But the hell with it. The thaum wasn't going to split itself, and he certainly wasn't going to spend hours on the tedious reading needed to figure out the hows and whys. He reached up, and tore the poster off. The ants had neatly perforated the page, so now Miss January's head, strangely isolated from the rest of her body, obscured the top of the coil.

Ponder sighed. Now he'd have to lean over, negotiate a place to rest his weight without putting his hand in cold banana-and-sushi pizza, and actually peel the poster away.

He dodged the pizza box, and put his hand in an errant slice which had been abandoned earlier on in the night.

In the second he glanced down to see the damage, something flickered in the corner of his eye.

He whirled, his hand sliding in the pizza (cheese is not exactly known for its properties of grip) and ultimately losing a large portion of his balance. Tomatoed to the elbow, with squashed banana between his fingers, he clung onto Hex, and felt the humming begin as it started up.

Now that was more like it. He shook his hand to dislodge the worst of the goo, wiped his hand on the side of his robe and dutifully pulled the rest of the poster down, crumpling Miss January's fake smile between his hands.

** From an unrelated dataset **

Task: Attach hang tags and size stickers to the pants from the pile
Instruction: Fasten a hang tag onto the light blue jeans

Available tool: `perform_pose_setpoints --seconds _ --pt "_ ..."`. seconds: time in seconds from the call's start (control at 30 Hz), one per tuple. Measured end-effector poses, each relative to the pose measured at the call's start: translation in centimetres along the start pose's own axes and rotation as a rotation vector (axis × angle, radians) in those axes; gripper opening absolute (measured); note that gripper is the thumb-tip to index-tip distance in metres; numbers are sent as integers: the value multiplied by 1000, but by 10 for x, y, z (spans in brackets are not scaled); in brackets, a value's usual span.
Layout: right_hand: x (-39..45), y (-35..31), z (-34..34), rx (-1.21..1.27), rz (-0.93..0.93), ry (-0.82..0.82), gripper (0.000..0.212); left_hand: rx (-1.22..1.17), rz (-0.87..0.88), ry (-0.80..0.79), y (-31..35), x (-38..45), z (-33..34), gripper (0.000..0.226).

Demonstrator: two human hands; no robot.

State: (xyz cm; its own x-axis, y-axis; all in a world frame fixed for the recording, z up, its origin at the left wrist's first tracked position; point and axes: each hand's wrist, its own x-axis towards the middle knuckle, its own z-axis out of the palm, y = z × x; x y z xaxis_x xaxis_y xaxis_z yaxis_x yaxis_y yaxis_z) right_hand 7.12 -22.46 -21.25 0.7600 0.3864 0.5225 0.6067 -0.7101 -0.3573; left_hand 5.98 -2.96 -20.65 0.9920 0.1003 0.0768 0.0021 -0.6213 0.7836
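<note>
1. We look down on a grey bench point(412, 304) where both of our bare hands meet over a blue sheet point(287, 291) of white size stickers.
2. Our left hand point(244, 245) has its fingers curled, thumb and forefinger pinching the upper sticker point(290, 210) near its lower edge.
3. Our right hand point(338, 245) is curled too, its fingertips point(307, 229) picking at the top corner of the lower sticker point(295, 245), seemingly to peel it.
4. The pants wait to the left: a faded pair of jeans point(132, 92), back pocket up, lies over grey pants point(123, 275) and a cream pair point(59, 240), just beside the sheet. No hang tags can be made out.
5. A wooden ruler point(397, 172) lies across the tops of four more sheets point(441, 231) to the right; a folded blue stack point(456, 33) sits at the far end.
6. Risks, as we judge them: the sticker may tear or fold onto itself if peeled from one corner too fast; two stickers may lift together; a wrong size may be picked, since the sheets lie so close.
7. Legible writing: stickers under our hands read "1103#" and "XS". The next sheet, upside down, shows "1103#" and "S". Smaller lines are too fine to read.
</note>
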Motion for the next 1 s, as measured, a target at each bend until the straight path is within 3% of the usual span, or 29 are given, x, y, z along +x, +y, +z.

There was that flicker again.

He turned, more carefully this time, and was rewarded with a faint orange after-image on his retina. He couldn't be sure, but it had looked like a person. As he closed his eyes to try and 'see' the outline better against the blackness of his eyelids, it faded to a skeletal sketch.

As a wizard, Ponder didn't believe in gods, and couldn't produce any accurate reasoning as to why one of them might be visiting him at such an unholy hour of the morning, although there the answer might have been in the question. Tooth fairies didn't 'do' ethereal and twinkly special effects, that was why they turned up when the children were asleep, so as to curtail the disappointment. Any explanation for a glowing humanoid shape in the HEM came from a short list, and top of that was that Ponder was just too tired to trust the evidence of his own eyes. It could have been a firefly, or someone switching a light on in a building opposite.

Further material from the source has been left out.